Consumer Packaged Goods (CPGs) manufacturers interviewed in a report generally expressed willingness invest in specialized packaging machinery for retail ready packaging (RRP) — if it would mean reduced costs in the long run, according to PMMI, The Association for Packaging and Processing Technologies.
The respondents said they prefer limiting investments to components that simplify and streamline particular points on the manufacturing line, according to Retail Ready Packaging: Research and Analysis report released on June 17, 2014.
Considerations of lifetime cost, labor costs, flexibility and reliability all weigh heavily on their purchase decisions for RRP equipment, as does knowing that packaging requirements are apt to differ between one retailer and another, and between an individual retailer and the market at large.
Material preferences for RRP were mixed among respondents.
While most favored rigid formats for durability and appearance, 67% said they would opt for flexible materials for cost savings.
Paula Feldman, director, business intelligence tells Food News International what RRP can bring to F&B manufacturers.
FNI: What are your views on the importance of RRP to F&B manufacturers?
Feldman: To understand the important of RRP to food and beverage manufacturers, let’s first consider the driving forces behind its growth.
They are namely urbanization and population growth, economic growth, and supermarkets and big-box retailers.
Basically, it boils down to customer demand.
When we conducted the interviews behind PMMI’s Retail Ready Packaging Study, we heard this repeatedly – because of their sales volume, retailers, especially supermarkets and big-box stores, are defining the market for RRP.
Big-box retailers frequently have different packaging requirements than the bulk of the marketplace, and the manufacturer who wants to maintain the relationship often must absorb the costs.
The increase in volume that results, however, does not necessarily lead to increased profit for the manufacturer.
FNI: How can F&B manufacturers capitalize on this growing trend of minimal packaging waste with RRP?
Feldman: Like so many things, RRP can have a positive or negative effect on efforts to reduce waste.
For example, the Kraft Philadelphia brand, in meeting an RRP request, reduced its need for raw materials and cut the steps a retailer must take to prepare a product for display from 15 to three.
With materials choices, according to our research, F&B manufacturers are generally trying to achieve greater sustainability, durability and practicality.
Square-bottomed pouches, for example, make better use of space and package less air than other packages.
However, it is also a conservative market when it comes time for F&B manufacturers to make capital investments.
Labor costs, smaller case counts, sustainability concerns and other factors are going to impact their decisions and force them to find ways to keep costs under control.
FNI: How can F&B manufacturers prepare themselves to deploy RRP in their facilities?
Feldman: First and foremost, F&B manufacturers need to know and/or anticipate what their customers want and need.
That knowledge comes from honest conversations with customers and staying abreast of trends, which are facilitated through trade shows such as PACK EXPO International, which is happening from November 2 to 5 this year in Chicago, US.
As far as capital investments go, manufacturers are primarily focusing their investments on specific components that can simplify and streamline individual points in the manufacturing process.
One company, for example, saved in labor by purchasing a machine that lifts and hangs sausage logs on a tree.
About 43% of respondents said their firms are investing in RRP-specific packaging equipment, but 79% believe the industry will see those investments grow.
Again, it goes back to what the customer wants and how it is best for one’s business to meet those needs.
It is not always an easy decision.
In the course of our research, a food manufacturer described the dilemma of customer demands: “Companies like mine have to invest millions to make retail ready happen.
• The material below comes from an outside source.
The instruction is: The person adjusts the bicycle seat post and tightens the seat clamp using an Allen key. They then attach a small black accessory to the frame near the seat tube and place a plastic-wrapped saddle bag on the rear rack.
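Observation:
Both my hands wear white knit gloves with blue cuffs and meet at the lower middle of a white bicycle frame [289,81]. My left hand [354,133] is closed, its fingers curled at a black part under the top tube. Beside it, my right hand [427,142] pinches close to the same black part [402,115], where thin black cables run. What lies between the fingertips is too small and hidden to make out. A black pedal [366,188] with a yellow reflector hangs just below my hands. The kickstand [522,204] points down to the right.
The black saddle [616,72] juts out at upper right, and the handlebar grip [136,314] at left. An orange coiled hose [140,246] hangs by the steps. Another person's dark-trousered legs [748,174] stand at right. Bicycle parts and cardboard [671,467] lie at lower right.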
We opened up a plant about four years ago. A lot of the equipment that went in cannot do what they started asking for not long after our plant opened. We have to be able to try and justify the cost to purchase new equipment.”
Factors driving manufacturers’ decisions include lifetime costs, labor costs, flexibility and reliability.
FNI: What does the future hold for RRP?
Feldman: Manufacturers expressed a belief that original equipment manufacturer (OEM) innovations will fall into the area of improving productivity, throughput and uptime.
They did not, however, expect those improvements to be solely the result of technology.
They stressed the importance of better communication, training, and listening and responding to their needs.
Meanwhile, smaller case countsare in demand.
However, neither manufacturers nor OEMs were optimistic about the trend.
Decreased pallet utilization, lower volume shipments and overall inefficiency, and the increases in production the transition to a lower case count brings were listed as drawbacks.
Still, retailers want to keep inventory levels lower, just as they want more variety on the shelf, and they can get both with the smaller counts.
Internet retailers are also looking at smaller case counts, as they can sell and ship them as is.
Urbanization and population growth have a positive effect on retail sales – another amplifier for RRP requests.
Today, Europe is the largest RRP market (US$24.7 billion) by far; North America is second-largest (US$10.4 billion).
In terms of projected growth, we are seeing the greatest compound annual growth rates (CAGR) in Asia (5.5%), Africa (4.6%), as well as Central and South America (3.7%).